From: Lin Ming <ming.m.lin@intel.com>
To: "eranian@gmail.com" <eranian@gmail.com>
Cc: Peter Zijlstra <peterz@infradead.org>,
	"Gary.Mohr@Bull.com" <Gary.Mohr@bull.com>,
	Corey Ashford <cjashfor@linux.vnet.ibm.com>,
	LKML <linux-kernel@vger.kernel.org>
Subject: Re: [RFC] perf_events: support for uncore a.k.a. nest units
Date: Wed, 21 Apr 2010 17:42:54 +0800	[thread overview]
Message-ID: <1271842974.3794.16.camel@minggr.sh.intel.com> (raw)
In-Reply-To: <i2j7c86c4471004210144kd8223bfbve5d6bee2820d0ccf@mail.gmail.com>

On Wed, 2010-04-21 at 16:44 +0800, stephane eranian wrote:
> On Wed, Apr 21, 2010 at 10:39 AM, Lin Ming <ming.m.lin@intel.com> wrote:
> > On Wed, 2010-04-21 at 16:32 +0800, stephane eranian wrote:
> >> Seems to me that struct pmu is a shared resource across all CPUs.
> >> I don't understand why scheduling on one CPU would have to impact
> >> all the other CPUs, unless I am missing something here.
> >
> > Do you mean the pmu->flag?
> 
> Yes.

Thanks for the review.

Changes log:

v2.
pmu->flag should be per cpu (Stephane Eranian)

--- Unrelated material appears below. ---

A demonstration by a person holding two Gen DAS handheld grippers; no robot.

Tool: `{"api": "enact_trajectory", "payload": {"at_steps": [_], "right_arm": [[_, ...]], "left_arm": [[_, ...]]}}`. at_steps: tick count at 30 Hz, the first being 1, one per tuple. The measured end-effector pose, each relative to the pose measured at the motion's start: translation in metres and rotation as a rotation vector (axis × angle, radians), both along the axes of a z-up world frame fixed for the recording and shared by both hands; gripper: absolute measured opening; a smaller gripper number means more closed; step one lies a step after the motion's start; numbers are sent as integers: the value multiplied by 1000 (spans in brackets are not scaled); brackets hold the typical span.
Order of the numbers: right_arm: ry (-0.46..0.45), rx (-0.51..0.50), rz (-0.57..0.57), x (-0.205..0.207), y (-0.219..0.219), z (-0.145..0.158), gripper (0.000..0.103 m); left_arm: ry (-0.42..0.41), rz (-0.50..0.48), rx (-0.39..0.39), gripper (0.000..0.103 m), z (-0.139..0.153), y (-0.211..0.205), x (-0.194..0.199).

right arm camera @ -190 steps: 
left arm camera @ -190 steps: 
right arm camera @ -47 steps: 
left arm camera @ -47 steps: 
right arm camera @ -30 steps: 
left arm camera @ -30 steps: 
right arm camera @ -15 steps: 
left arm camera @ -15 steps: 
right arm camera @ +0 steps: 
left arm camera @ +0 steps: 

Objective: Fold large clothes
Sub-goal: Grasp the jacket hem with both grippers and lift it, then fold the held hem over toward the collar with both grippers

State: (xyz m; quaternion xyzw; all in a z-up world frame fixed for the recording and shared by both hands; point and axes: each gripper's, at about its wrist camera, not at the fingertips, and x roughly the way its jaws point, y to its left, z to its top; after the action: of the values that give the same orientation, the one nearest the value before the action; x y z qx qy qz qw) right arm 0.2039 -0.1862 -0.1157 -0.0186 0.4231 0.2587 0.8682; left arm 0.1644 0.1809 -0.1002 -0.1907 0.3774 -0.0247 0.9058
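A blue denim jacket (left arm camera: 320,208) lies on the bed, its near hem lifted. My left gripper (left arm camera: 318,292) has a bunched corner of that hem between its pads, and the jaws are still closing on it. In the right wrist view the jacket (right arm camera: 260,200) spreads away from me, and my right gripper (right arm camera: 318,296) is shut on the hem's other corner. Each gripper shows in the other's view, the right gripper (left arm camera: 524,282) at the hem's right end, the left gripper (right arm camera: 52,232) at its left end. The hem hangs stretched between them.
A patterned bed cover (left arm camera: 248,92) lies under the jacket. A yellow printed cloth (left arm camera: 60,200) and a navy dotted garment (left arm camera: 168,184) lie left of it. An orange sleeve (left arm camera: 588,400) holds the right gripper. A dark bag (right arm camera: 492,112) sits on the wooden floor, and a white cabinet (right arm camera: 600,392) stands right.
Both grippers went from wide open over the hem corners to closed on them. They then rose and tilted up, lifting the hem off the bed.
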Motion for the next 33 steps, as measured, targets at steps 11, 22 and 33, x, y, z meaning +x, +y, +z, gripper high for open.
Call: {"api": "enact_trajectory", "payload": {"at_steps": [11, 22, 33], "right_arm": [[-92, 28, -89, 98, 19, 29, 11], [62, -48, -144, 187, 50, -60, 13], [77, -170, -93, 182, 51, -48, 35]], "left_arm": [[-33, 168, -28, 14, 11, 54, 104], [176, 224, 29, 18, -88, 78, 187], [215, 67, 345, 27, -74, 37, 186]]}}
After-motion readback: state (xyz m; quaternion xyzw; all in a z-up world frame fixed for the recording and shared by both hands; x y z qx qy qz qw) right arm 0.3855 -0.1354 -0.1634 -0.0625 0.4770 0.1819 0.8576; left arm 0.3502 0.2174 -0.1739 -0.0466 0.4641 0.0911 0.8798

change definition of "const struct pmu" to "struct pmu" since it's not
read only now.

v1.
remove hw_perf_group_sched_in() based on Peter's idea.

---
 arch/x86/kernel/cpu/perf_event.c |  183 ++++++++++++++------------------------
 include/linux/perf_event.h       |   16 +++-
 kernel/perf_event.c              |   55 ++++++------
 3 files changed, 106 insertions(+), 148 deletions(-)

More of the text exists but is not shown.